- **ACTIVITY**: Lines containing the word "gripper" are to be copied from the data below.
------------------------------------------------
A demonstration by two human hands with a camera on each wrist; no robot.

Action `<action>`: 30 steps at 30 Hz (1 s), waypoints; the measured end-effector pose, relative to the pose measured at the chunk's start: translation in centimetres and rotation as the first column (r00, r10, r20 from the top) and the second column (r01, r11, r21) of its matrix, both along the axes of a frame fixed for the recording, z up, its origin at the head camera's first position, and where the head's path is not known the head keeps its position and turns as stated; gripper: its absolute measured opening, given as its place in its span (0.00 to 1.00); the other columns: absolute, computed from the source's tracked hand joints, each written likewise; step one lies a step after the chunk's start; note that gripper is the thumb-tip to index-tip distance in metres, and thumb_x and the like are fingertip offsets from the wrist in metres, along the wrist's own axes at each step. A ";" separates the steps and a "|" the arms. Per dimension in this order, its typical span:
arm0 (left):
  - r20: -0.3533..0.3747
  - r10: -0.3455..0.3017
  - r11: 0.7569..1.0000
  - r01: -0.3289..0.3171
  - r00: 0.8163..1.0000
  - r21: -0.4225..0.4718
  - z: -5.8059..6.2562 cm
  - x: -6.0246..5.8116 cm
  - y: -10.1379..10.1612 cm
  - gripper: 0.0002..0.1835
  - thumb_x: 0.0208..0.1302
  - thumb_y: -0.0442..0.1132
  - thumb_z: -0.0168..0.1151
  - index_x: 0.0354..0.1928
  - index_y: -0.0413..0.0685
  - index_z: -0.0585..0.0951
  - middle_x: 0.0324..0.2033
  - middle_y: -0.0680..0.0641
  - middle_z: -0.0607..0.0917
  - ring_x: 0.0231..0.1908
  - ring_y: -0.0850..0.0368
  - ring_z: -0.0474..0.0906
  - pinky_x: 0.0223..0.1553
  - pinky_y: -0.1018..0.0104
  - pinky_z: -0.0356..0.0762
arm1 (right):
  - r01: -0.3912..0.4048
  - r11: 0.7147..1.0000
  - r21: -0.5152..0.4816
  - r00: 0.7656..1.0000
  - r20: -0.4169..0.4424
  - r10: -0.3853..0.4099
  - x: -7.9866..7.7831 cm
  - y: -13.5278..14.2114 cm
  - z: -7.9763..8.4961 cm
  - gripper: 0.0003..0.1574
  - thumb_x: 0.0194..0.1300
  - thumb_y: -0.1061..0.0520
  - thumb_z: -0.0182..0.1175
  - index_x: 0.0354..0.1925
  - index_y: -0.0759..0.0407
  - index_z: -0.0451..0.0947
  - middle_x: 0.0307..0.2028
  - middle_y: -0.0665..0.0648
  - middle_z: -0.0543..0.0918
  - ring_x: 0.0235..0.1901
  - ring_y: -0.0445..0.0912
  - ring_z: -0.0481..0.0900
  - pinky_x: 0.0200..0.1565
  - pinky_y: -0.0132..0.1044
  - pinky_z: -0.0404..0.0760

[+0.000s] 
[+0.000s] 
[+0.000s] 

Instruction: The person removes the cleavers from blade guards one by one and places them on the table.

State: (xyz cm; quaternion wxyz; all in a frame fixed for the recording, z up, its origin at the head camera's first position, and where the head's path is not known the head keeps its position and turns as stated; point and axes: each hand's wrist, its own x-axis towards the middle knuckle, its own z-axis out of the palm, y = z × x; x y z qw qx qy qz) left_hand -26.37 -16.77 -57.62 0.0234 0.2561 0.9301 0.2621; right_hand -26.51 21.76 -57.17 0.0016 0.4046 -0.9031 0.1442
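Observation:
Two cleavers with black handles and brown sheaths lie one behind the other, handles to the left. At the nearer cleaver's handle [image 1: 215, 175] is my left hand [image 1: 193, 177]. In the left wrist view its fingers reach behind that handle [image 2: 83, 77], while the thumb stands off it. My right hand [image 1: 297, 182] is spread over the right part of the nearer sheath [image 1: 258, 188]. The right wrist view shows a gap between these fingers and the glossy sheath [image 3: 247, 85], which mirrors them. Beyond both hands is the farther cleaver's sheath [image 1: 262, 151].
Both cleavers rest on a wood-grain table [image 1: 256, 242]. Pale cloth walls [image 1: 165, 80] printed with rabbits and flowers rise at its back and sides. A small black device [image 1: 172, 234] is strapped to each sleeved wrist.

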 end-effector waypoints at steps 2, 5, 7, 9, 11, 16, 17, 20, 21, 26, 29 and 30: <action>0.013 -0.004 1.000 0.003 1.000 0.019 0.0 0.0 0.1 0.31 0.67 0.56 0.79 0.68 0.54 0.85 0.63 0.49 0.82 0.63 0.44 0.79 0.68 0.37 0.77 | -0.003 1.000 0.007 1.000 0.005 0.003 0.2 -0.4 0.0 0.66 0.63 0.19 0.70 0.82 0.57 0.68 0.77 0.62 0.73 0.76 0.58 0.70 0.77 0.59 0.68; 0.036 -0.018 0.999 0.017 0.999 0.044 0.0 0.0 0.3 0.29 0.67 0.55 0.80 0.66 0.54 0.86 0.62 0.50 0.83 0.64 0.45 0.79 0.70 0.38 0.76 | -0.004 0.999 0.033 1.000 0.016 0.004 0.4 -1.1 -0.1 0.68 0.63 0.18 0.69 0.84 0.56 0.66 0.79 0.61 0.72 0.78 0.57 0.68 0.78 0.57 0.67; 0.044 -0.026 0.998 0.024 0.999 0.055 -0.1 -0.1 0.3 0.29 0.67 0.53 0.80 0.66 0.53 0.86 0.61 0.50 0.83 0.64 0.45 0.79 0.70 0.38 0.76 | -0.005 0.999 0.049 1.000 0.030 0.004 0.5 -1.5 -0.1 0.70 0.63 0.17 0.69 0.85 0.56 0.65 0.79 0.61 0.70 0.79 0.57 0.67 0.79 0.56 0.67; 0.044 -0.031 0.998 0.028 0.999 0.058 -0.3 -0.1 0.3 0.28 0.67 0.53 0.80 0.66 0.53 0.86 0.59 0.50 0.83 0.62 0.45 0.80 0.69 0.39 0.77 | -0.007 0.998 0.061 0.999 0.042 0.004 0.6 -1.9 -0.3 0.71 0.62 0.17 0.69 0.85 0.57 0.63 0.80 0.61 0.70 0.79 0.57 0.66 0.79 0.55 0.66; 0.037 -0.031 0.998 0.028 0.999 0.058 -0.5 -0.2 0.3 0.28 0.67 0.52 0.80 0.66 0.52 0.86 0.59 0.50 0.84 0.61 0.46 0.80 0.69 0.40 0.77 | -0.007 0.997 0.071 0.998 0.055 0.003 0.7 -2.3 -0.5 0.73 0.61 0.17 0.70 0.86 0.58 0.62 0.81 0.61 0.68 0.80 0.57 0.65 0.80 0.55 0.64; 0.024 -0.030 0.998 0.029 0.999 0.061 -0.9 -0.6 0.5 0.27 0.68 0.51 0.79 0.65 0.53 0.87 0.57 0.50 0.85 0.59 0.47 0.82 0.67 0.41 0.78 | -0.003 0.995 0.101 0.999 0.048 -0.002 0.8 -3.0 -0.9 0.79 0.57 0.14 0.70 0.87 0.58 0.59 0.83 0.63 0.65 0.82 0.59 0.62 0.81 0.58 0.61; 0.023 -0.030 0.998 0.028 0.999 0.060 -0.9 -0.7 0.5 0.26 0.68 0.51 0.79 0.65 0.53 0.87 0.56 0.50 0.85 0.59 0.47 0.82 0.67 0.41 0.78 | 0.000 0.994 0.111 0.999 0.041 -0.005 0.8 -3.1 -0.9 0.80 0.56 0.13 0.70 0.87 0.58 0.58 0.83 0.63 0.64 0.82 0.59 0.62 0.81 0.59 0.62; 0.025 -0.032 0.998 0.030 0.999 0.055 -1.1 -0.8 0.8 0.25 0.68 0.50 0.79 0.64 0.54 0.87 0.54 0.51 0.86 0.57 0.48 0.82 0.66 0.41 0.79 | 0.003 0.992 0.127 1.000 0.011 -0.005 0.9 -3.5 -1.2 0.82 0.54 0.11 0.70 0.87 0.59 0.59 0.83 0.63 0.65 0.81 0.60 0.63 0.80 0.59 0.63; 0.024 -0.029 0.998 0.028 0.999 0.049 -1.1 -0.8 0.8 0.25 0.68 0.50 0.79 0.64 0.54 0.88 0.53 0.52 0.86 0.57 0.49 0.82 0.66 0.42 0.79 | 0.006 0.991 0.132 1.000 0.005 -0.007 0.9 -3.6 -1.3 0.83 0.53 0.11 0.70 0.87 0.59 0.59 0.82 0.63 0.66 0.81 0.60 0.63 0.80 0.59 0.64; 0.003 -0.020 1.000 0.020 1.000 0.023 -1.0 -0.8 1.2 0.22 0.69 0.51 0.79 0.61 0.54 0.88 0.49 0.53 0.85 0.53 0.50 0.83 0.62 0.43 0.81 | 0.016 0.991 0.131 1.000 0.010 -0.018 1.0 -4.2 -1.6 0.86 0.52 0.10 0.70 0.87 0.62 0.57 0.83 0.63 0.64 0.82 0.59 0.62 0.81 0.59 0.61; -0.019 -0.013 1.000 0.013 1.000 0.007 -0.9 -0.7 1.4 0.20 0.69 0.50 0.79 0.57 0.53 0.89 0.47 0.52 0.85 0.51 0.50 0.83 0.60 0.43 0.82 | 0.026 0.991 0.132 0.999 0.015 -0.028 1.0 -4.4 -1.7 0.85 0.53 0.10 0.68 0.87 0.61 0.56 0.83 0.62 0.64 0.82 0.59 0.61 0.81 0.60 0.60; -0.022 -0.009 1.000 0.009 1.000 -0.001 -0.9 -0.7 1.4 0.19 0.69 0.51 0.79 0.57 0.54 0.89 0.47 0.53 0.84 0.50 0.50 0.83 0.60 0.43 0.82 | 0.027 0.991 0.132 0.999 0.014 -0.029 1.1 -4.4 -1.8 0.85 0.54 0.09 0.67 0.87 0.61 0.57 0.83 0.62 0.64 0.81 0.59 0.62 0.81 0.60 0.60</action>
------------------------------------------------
- **PROBLEM SOLUTION**:
Action `<action>`: 30 steps at 30 Hz (1 s), waypoints; the measured end-effector pose, relative to the pose measured at the chunk's start: translation in centimetres and rotation as the first column (r00, r10, r20 from the top) and the second column (r01, r11, r21) of its matrix, both along the axes of a frame fixed for the recording, z up, its origin at the head camera's first position, and where the head's path is not known the head keeps its position and turns as stated; gripper: its absolute measured opening, given as its place in its span (0.00 to 1.00); the other columns: absolute, computed from the source's tracked hand joints, each written likewise; step one lies a step after the chunk's start; note that gripper is the thumb-tip to index-tip distance in metres, and thumb_x and the like are fingertip offsets from the wrist in metres, along the wrist's own axes at each step. A ";" separates the steps and a "|" the arms. Per dimension in this order, its typical span:
  - gripper: 0.0002..0.1835
  - gripper: 0.0003..0.1574

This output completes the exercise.